JH: They’ve been under a lot of pressure from the government. In order to do it nationally in the US there would have to be a federal law passed. Google and Apple make their money by taking 30% of the app revenue, but it’s very difficult to do that with a real-money gaming app and that’s one of the reasons why they restricted it.
EGR Technology: How have you been marketing the product?
Ian Beauchamp (IB): We have started reaching out to a few of our existing customers like Betfair, Gamesys and Jackpotjoy. For us we felt the game-changer was Google Play because we need gaming companies to start playing against each other. If you have a company which thinks they’re particularly big in a jurisdiction but their downloads are half of what somebody else’s might be, you’re immediately giving them the data they need.
We need to generate that competition among the gambling companies to show that the analytics you can achieve with appScatter are greater than what you can achieve on your own. It’s an interesting market to be in for distribution. The way the regulators enforce how they distribute their apps can also change, so there are advantages to being on appScatter in the event of any vulnerability or exploitation happening.
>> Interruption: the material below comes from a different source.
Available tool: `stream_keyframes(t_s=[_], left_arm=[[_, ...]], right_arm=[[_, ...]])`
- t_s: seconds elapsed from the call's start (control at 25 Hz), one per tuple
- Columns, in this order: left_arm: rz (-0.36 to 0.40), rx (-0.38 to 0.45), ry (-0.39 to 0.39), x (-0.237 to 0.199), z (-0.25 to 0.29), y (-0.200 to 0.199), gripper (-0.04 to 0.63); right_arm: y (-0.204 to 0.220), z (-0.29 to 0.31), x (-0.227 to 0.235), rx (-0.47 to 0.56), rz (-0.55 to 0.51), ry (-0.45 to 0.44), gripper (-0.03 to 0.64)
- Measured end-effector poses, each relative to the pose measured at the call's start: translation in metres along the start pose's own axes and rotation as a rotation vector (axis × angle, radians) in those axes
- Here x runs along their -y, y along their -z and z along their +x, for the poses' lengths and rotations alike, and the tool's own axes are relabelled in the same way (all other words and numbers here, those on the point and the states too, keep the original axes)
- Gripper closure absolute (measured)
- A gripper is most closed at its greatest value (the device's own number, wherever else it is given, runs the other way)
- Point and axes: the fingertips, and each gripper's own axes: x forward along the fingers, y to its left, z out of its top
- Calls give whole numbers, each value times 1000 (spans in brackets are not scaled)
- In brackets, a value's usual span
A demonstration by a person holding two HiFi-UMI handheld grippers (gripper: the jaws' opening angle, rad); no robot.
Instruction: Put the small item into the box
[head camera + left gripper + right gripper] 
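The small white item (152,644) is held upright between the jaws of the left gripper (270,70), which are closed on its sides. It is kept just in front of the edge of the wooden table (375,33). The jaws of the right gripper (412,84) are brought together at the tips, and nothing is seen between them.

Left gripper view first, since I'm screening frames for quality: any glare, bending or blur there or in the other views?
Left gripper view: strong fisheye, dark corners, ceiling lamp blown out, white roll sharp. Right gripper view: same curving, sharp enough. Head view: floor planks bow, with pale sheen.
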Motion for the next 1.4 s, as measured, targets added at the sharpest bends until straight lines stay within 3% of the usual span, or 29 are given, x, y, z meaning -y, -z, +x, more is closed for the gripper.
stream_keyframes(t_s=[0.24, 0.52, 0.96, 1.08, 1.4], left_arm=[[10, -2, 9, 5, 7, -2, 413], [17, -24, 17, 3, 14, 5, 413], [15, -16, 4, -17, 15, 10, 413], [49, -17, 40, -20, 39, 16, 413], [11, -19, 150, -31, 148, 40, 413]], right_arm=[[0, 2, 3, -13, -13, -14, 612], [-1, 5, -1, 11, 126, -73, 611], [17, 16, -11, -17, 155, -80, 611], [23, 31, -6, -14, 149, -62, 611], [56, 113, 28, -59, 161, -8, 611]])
JH: Another great market for real-money gaming apps is China. At the moment it’s very hard to have an app in China because of the way they don’t allow cash to leave the country. We’ve found partners that we’re just tying up with now in Shenzhen, who are based at the same business park as Tencent, and we’re acquiring 49% of that business and that will become appScatter China. We’ll then be able to distribute apps into the Chinese market and localise them for real-money gaming companies. Also we will be allowed to distribute the Chinese apps. We’ll act as a gateway for western apps to go over there and eastern apps to come over here. We’ll be the first tech company doing that.